(Saved data entries)
[Start of Attachment]
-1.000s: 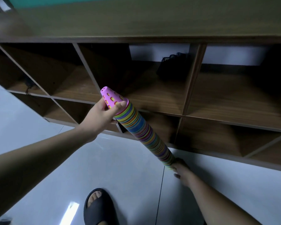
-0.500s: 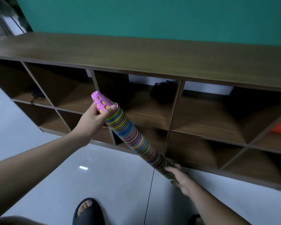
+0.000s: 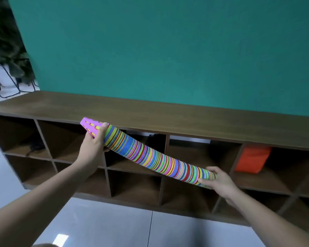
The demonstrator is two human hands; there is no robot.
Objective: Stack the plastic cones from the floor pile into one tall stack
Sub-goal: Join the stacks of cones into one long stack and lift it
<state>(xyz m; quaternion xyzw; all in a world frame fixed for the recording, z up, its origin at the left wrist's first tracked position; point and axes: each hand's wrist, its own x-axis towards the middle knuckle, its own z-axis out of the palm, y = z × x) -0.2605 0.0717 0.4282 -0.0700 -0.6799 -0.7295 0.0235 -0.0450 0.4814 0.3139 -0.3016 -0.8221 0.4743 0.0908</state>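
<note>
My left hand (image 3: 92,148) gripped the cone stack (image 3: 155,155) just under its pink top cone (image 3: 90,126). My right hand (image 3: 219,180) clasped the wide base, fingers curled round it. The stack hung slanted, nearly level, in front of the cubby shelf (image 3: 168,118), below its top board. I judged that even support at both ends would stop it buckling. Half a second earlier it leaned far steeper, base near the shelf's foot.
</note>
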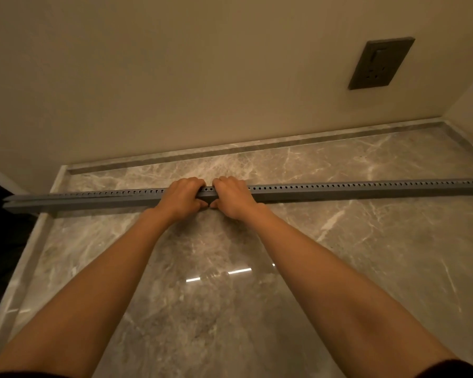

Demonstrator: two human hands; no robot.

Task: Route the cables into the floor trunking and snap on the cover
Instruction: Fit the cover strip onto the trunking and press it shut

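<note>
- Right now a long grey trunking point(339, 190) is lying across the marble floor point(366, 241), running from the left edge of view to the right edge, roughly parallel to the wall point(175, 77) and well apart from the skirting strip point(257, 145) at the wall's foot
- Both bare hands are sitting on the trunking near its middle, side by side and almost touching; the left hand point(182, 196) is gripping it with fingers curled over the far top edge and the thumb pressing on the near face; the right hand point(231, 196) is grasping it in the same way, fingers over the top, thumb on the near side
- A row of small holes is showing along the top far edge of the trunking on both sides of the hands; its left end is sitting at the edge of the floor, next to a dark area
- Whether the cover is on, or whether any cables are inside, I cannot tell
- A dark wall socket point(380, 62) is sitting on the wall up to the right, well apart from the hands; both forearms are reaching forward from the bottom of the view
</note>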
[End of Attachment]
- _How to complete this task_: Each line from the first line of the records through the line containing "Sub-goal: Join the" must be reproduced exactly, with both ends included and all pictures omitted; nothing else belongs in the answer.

- _Result_:
-1.000s: 
-0.500s: 
+0.000s: 
The demonstrator is two human hands; there is no robot.
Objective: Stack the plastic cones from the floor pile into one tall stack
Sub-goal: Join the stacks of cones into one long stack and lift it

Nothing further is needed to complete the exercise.